Wakil Ketua KPK Bidang Pencegahan, Haryono Umar menjelaskan, pada tahun 2008, negara melalui BP Migas telah mengeluarkan uang untuk membeli aset-aset migas seperti alat bor, tanah, rumah, helikopter, dan mobil sebesar Rp 27 miliar dollar AS atau sekitar Rp 270 triliun. Namun, pemerintah tidak pernah mencatat aset-aset yang telah dibeli itu.
“Ini sangat berbahaya tidak ada pencatatan aset,” kata Haryono dalam perbincangan dengan Republika melalui sambungan telepon, Kamis (7/7) pagi.
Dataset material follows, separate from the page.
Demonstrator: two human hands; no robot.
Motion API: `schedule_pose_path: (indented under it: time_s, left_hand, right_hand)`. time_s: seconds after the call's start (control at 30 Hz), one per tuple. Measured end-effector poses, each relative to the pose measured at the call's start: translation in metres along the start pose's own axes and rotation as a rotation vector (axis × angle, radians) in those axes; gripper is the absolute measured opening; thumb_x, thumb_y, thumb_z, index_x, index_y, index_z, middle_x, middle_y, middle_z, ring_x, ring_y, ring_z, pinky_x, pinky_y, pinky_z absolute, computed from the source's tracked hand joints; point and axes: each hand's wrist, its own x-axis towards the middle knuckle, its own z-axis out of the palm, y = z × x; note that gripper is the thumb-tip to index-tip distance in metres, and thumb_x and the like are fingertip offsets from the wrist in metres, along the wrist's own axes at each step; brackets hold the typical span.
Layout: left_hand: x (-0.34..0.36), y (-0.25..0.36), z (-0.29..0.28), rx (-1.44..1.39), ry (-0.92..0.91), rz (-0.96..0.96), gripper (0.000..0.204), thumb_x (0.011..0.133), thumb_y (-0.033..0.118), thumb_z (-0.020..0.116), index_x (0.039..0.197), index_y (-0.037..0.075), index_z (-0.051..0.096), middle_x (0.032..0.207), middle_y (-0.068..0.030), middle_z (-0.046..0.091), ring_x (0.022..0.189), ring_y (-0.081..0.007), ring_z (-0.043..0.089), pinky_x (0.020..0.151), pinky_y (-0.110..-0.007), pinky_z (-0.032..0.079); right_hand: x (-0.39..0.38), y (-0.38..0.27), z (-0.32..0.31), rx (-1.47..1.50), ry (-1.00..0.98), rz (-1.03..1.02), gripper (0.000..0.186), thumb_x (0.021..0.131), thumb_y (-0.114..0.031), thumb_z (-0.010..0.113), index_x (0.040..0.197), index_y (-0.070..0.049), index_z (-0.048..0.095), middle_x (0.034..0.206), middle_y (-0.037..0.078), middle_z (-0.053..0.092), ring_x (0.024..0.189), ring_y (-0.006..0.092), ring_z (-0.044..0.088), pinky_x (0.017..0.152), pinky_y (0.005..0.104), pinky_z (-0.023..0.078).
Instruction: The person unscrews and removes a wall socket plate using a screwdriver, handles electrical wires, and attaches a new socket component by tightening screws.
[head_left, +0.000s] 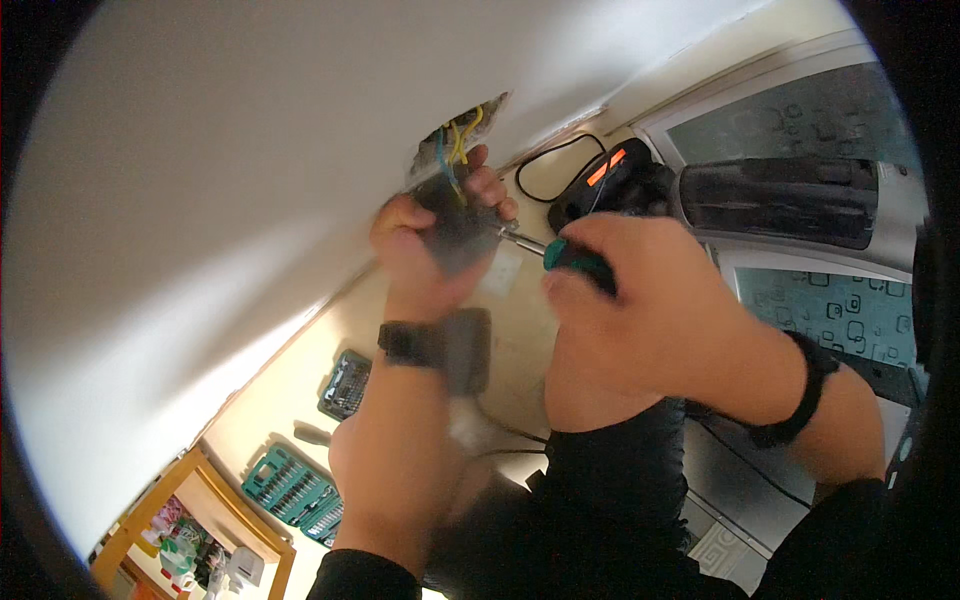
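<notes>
Through the head camera I have the left hand [418, 275] wrapped around a dark, blocky electrical fitting [450, 232], thumb on one side and curled fingers on the other. The fitting sits just below a ragged hole [428, 152] in the white wall [200, 150]; yellow wires [468, 133] and a blue wire [440, 152] run from the hole down to it. My right hand [645, 300] is closed around the black-and-green handle of a screwdriver [582, 266], its shaft pointing left to the fitting's right edge. Blur hides whether the tip sits in a screw.

I see a black watch [405, 343] on the left wrist and a black band [808, 390] on the right one. Beyond the left forearm lie an open green tool case [290, 492] and a smaller bit case [345, 385]. A black cable [532, 168] loops beside a black object with an orange label [606, 168].
</notes>
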Motion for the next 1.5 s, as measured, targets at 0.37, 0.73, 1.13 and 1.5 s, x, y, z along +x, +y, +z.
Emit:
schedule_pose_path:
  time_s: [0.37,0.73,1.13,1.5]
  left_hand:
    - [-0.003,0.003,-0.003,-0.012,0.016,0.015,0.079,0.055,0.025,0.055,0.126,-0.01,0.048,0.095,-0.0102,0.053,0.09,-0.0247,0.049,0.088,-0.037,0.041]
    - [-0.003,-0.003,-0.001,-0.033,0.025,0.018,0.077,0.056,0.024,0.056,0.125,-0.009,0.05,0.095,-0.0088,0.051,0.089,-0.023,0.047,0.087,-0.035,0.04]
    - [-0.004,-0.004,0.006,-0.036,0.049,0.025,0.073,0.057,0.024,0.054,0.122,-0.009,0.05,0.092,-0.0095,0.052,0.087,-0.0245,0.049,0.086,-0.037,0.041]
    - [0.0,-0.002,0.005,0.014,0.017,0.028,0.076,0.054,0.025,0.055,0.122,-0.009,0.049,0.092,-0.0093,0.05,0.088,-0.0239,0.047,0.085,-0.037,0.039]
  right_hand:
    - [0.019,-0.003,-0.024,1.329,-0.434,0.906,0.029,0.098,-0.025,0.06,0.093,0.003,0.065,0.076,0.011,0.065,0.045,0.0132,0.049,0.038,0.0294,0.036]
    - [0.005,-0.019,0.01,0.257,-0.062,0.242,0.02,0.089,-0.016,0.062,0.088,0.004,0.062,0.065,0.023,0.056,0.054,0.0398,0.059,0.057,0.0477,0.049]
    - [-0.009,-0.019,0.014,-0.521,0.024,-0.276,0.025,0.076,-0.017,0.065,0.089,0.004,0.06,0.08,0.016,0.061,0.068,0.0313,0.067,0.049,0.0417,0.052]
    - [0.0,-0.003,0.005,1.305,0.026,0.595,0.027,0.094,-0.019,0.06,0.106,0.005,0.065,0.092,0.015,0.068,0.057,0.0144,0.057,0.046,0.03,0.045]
Menurutnya, aset-aset milik pemerintah yang tidak tercatat itu kemudian digunakan oleh perusahaan-perusahaan migas asing. Hal tersebut sangat berbahaya aset-aset itu sangat berpotensi besar untuk diakui milik perusahaan asing tersebut.
“Nah di sinilah letak besarnya potensi kerugian negara yang ditimbulkan karena aset-aset milik pemerintah itu sangat mudah untuk dihilangkan,” ujar Haryono.
Melihat besarnya potensi kerugian negara yang ditimbulkan itu, KPK kemudian pada tahun 2008 lalu telah merekomendasikan kepada pemerintah untuk mencatat aset-asetnya. Namun, hingga kini hal tersebut belum pernah dilaksanakan.
Tidak mau menunggu lambannya kerja pemerintah untuk mencatat aset-aset itu, pada awal tahun 2011 KPK turun tangan. Hingga pertengahan tahun 2011 ini, KPK sudah mencatat aset-aset negara yang terancam hilang itu sebesar Rp 148,5 triliun. Aset-aset itu berupa fisik seperti helikopter, tanah, rumah, mobil, dan lain-lain.
KPK, kata Haryono, terus mendesak pemerintah untuk mendata dan mencatat aset-aset pada sektor migas. Namun, hingga saat ini belum ada satupun tanggapan yang berarti dari pemerintah. “Padahal, kita sudah laporkan masalah ini ke Presiden RI,” kata Haryono.